Clean the sink after washing the dishes

Just because your dishes are spotless doesn’t mean your sink is. Chances are the grease and grime you’ve washed off your pots and pans hasn’t all made its way down the drain. It’s worth the extra minute to spray down the sink and the surrounding area with your favorite organic kitchen cleaner. Wipe and rinse the area with a sponge you reserve for cleaning the sink and counters—not the sponge you use to wash your dishes.

Change your dishtowels regularly

Kitchen towels are a great way to transfer nasty bacteria from one part of the kitchen to another.
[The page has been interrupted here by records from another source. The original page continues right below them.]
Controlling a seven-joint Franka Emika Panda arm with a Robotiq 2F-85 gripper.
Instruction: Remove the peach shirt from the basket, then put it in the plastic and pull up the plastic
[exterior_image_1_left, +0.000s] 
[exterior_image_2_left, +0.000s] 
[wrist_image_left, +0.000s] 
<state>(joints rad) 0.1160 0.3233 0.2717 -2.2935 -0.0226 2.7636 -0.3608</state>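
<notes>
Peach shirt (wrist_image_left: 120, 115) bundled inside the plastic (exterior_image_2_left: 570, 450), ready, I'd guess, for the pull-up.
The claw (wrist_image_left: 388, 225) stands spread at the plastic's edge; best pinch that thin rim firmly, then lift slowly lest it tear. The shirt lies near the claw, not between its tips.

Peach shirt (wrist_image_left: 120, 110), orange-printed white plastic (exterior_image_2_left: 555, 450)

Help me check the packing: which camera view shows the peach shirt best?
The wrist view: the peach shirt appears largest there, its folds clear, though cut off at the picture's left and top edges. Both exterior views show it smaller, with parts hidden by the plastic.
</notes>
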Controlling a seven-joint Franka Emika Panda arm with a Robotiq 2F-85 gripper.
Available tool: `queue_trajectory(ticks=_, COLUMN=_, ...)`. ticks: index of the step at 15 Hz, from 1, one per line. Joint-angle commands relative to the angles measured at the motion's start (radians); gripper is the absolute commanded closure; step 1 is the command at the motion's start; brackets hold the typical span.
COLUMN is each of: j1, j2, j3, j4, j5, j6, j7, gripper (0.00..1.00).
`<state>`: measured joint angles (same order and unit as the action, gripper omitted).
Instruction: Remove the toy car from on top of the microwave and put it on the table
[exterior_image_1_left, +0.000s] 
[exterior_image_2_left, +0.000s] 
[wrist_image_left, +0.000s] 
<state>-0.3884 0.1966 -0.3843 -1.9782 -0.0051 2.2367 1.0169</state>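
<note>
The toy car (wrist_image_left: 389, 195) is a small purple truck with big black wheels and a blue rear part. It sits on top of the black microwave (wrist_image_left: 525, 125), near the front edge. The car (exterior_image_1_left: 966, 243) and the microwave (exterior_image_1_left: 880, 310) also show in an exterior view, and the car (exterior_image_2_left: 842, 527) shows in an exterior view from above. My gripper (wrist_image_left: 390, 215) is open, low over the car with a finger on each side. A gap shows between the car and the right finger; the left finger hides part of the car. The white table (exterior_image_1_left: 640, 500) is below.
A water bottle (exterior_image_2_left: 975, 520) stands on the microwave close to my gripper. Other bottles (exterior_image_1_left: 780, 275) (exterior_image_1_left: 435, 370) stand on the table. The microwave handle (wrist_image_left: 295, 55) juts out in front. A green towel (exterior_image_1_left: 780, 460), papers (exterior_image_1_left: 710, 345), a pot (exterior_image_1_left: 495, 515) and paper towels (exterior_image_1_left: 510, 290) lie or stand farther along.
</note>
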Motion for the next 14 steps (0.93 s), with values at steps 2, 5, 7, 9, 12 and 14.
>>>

They often stay damp, used multiple times before they’ve had a chance to fully dry, and are also sometimes used for multiple jobs, that is, drying hands, drying dishes, wiping counters, or cleaning up spills.

To mitigate the spread of harmful bacteria via your kitchen towels, change them regularly, even multiple times per day. Also, we suggest using separate towels for drying hands and drying dishes. We like cotton towels for drying our hands and find that a good-quality linen towel is better for drying dishes since it won’t leave tiny threads all over your glasses. If you’ve used a towel for cleaning up a mess in the kitchen, throw it directly into the laundry hamper to be washed.

Wash your hands with soap

It’s so simple, it seems obvious, but a surprising number of people don’t regularly use soap to wash their hands. In the course of preparing a single meal, you’ll likely touch raw meat, followed by vegetables that you may or may not cook, and any number of surfaces and utensils. You might think to wash your hand with soap after touching raw chicken, but what about raw vegetables? Even organically grown veggies risk contamination from e-coli. To prevent foodborne illness from spreading in our kitchen, rinsing your hands isn’t enough. Use soap every time.